TraceVLA: Visual Trace Prompting Enhances Spatial-Temporal Awareness for Generalist Robotic Policies
Ruijie Zheng, Yongyuan Liang, Shuaiyi Huang, Jianfeng Gao, Hal Daumé III, Andrey Kolobov, Furong Huang, Jianwei Yang
2024-12-16
Summary
This paper discusses a new method called TraceVLA that helps robots better understand how to interact with their environment by improving their awareness of space and time. By using visual cues, this method allows robots to perform complex tasks more effectively.
What's the problem?
Large vision-language-action (VLA) models, which help robots learn from visual data, struggle with understanding how actions change over time and space. This limitation makes them less effective at performing intricate tasks like manipulating objects.
What's the solution?
The researchers introduced visual trace prompting, which enhances the VLA models' ability to predict actions by visually encoding the paths that robots should follow. They developed the TraceVLA model by fine-tuning an existing model called OpenVLA on a dataset of 150,000 robot manipulation examples. This new model showed significant improvements in performance during tests with various robot tasks.
Why it matters?
The TraceVLA framework is important because it allows robots to learn and perform tasks more efficiently, achieving up to 3.5 times better performance in real-world scenarios compared to previous models.
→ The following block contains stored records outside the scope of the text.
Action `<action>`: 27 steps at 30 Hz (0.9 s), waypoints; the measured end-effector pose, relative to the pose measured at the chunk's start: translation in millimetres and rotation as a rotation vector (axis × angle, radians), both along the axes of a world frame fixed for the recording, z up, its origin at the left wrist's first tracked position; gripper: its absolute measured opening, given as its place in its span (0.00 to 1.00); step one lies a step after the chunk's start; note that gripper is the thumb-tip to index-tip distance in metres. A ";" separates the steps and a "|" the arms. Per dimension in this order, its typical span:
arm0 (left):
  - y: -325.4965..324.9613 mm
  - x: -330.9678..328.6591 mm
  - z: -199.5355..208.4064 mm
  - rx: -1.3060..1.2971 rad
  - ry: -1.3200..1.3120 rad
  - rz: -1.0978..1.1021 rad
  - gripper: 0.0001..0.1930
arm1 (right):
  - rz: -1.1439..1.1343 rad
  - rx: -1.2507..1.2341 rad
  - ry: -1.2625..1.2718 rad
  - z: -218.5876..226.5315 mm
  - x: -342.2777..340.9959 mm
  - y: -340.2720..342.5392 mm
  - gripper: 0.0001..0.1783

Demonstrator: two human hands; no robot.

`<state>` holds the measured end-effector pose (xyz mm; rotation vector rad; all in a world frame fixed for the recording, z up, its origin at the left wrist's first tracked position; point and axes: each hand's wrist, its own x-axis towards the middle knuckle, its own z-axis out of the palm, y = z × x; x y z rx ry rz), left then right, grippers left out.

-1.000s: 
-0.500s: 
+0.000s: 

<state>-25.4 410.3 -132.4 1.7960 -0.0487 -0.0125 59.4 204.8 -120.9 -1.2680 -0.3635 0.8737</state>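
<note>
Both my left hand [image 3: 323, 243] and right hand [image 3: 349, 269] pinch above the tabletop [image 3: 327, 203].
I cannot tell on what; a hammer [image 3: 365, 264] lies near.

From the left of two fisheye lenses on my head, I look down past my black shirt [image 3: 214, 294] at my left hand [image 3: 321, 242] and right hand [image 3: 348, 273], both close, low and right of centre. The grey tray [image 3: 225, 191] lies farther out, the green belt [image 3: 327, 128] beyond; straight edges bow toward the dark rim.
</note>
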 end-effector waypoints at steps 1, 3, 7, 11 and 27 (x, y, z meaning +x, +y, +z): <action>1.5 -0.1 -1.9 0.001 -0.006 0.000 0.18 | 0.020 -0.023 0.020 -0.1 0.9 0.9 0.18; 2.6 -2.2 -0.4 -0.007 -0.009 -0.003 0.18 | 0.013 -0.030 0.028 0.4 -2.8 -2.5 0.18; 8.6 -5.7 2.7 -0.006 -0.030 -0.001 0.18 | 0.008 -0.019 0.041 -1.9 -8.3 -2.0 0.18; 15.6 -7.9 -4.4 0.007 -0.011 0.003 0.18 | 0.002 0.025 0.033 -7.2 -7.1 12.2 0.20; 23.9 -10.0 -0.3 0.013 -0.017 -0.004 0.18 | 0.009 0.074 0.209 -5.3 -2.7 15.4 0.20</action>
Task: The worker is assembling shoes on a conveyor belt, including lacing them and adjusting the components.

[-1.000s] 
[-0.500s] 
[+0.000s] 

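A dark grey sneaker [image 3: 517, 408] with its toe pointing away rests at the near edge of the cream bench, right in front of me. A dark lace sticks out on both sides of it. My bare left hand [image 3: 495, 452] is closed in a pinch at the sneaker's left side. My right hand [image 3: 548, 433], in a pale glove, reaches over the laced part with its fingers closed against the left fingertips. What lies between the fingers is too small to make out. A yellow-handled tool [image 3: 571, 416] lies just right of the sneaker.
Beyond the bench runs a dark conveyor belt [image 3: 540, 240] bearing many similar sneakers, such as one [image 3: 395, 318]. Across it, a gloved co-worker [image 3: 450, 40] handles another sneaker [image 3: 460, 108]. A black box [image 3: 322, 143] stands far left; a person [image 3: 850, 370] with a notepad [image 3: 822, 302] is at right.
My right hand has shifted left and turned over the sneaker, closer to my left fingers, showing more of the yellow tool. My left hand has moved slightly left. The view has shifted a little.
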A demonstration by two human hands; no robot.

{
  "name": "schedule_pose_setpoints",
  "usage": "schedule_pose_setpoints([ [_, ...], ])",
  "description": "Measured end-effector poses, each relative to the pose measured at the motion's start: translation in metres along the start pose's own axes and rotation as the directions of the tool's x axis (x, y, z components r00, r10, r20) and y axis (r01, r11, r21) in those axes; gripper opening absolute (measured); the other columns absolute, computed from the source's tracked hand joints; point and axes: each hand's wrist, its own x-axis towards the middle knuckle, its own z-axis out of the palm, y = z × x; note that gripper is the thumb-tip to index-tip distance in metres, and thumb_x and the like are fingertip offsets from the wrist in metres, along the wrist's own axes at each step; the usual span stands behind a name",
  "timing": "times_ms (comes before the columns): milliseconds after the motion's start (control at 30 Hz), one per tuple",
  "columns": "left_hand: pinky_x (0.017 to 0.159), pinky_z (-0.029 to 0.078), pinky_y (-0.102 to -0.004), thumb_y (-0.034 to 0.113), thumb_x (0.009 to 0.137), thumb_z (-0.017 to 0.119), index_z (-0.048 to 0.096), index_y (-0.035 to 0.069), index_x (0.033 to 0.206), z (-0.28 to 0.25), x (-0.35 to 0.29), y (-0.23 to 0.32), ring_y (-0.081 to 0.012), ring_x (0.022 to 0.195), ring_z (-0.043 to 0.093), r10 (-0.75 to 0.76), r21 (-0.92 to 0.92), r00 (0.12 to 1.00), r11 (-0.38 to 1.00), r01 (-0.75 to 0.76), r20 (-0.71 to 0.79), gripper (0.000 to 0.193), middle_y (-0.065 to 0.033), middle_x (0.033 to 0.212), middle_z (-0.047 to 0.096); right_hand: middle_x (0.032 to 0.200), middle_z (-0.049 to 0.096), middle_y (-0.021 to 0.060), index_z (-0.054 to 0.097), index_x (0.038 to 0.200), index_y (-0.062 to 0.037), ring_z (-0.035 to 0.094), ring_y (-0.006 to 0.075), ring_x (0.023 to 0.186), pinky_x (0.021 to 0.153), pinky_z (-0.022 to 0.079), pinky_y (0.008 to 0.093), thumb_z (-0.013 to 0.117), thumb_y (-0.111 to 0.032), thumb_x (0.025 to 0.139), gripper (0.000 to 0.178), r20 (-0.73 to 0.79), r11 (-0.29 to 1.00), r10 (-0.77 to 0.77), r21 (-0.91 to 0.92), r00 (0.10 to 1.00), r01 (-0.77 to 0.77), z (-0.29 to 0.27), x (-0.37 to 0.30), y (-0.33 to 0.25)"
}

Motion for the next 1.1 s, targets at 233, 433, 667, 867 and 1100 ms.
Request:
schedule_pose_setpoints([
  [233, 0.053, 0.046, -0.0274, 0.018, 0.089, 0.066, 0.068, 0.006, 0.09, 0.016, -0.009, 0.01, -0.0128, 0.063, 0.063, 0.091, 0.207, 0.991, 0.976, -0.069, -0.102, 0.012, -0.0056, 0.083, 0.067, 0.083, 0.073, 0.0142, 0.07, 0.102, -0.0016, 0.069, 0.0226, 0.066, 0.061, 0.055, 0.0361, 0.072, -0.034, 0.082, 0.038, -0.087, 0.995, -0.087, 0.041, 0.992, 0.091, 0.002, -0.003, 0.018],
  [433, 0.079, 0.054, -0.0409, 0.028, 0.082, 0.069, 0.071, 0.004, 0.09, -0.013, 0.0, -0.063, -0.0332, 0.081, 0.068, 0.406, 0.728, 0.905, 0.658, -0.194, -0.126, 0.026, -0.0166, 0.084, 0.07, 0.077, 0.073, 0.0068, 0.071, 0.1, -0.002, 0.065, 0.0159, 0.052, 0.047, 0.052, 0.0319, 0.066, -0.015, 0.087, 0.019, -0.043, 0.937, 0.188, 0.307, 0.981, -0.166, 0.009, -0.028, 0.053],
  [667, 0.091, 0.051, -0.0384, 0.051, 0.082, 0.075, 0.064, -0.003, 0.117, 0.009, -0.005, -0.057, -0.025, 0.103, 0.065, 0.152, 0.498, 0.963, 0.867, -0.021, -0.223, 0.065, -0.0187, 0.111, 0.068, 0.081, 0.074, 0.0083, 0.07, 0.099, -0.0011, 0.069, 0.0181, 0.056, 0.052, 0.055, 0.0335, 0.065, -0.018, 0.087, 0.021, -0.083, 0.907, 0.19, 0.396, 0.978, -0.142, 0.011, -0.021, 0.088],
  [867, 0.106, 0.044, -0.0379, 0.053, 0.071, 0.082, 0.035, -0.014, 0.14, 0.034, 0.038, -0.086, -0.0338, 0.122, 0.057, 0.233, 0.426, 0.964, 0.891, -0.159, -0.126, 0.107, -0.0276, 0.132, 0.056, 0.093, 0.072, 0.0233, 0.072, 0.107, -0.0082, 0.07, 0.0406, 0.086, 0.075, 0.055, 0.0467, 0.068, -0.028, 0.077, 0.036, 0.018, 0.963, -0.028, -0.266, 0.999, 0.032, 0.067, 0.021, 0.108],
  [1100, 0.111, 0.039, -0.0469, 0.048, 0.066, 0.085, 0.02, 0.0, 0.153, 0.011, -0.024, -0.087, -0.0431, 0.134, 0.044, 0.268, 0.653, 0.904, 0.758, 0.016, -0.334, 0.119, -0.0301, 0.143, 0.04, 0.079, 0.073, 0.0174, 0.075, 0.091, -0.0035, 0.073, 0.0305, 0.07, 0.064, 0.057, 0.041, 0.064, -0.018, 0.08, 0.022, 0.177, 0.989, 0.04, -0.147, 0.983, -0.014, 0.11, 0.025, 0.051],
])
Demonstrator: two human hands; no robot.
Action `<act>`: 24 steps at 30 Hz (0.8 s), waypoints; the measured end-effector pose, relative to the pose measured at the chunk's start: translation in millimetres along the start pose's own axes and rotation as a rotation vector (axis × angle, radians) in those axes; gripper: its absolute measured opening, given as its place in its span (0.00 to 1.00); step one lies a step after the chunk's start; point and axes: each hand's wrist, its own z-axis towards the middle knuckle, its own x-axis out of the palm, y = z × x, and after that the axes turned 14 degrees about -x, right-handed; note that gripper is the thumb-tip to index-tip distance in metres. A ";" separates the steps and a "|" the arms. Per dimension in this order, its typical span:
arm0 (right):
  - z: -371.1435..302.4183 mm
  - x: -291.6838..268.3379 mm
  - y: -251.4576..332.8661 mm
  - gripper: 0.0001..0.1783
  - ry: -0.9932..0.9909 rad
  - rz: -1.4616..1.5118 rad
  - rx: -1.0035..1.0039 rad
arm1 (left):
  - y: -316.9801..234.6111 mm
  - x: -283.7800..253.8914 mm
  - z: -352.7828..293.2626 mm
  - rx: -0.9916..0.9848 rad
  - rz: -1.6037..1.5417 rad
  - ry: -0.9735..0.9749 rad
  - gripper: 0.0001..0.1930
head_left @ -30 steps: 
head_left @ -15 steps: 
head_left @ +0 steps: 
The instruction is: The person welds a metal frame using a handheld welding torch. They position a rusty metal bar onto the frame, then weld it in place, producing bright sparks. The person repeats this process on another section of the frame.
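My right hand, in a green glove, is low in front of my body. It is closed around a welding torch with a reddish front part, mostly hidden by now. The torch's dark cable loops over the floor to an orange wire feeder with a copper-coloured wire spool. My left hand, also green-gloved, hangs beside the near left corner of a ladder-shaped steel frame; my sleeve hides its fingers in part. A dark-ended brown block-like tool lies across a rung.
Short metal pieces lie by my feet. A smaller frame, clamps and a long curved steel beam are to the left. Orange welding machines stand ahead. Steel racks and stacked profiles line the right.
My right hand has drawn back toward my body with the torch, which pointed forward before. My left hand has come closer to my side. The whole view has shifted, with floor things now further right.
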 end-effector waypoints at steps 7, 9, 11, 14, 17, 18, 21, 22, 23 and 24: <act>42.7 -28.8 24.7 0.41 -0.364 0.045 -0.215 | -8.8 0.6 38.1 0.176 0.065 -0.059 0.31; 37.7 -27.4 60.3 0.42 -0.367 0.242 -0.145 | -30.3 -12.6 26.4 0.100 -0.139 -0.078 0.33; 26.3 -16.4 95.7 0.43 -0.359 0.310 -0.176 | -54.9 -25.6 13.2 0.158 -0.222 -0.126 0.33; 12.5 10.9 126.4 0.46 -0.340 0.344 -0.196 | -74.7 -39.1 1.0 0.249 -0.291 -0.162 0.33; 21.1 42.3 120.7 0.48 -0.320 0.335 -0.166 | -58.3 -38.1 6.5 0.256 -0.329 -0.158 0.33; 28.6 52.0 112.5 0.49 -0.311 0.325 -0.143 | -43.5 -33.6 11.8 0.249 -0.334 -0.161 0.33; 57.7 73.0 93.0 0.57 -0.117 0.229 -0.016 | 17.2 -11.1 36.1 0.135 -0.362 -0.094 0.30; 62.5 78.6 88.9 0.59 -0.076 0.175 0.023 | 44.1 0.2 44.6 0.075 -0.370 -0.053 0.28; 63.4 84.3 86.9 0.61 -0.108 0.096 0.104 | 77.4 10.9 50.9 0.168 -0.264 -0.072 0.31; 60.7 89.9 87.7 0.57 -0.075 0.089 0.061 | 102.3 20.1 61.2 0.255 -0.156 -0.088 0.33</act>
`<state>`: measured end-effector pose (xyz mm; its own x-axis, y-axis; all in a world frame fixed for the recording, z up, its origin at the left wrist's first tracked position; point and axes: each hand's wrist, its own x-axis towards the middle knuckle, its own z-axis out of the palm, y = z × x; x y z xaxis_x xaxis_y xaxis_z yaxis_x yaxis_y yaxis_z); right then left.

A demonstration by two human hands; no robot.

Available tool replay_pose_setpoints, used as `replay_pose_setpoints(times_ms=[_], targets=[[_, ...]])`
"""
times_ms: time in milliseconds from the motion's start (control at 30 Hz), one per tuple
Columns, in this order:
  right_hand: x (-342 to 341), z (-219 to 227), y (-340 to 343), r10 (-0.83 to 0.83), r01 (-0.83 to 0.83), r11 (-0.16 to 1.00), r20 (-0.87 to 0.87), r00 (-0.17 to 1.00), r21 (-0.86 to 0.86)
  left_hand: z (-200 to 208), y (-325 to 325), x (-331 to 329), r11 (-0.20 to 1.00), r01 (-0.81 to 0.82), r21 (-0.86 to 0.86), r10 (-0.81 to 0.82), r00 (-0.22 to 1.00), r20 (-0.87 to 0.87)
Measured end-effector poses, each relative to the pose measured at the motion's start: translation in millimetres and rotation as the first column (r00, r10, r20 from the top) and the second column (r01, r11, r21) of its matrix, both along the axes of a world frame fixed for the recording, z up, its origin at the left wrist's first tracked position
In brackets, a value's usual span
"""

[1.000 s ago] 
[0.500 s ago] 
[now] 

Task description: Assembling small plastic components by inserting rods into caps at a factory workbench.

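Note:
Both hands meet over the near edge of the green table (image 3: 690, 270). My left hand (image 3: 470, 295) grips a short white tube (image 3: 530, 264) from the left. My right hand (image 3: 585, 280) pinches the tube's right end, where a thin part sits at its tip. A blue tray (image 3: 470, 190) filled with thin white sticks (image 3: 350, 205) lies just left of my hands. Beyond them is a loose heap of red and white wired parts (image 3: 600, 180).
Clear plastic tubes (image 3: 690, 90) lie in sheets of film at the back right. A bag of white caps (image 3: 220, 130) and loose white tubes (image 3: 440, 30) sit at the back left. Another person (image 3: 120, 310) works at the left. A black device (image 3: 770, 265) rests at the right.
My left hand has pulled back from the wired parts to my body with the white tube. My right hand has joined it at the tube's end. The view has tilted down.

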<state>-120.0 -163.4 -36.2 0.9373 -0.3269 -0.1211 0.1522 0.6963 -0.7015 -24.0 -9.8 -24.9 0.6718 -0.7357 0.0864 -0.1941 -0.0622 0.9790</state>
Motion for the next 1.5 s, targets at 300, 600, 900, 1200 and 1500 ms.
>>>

This advancement could lead to more capable robots that can handle a wider range of tasks in everyday applications.
Abstract
Although large vision-language-action (VLA) models pretrained on extensive robot datasets offer promising generalist policies for robotic learning, they still struggle with spatial-temporal dynamics in interactive robotics, making them less effective in handling complex tasks, such as manipulation. In this work, we introduce visual trace prompting, a simple yet effective approach to facilitate VLA models' spatial-temporal awareness for action prediction by encoding state-action trajectories visually. We develop a new TraceVLA model by finetuning OpenVLA on our own collected dataset of 150K robot manipulation trajectories using visual trace prompting. Evaluations of TraceVLA across 137 configurations in SimplerEnv and 4 tasks on a physical WidowX robot demonstrate state-of-the-art performance, outperforming OpenVLA by 10% on SimplerEnv and 3.5x on real-robot tasks and exhibiting robust generalization across diverse embodiments and scenarios. To further validate the effectiveness and generality of our method, we present a compact VLA model based on 4B Phi-3-Vision, pretrained on the Open-X-Embodiment and finetuned on our dataset, rivals the 7B OpenVLA baseline while significantly improving inference efficiency.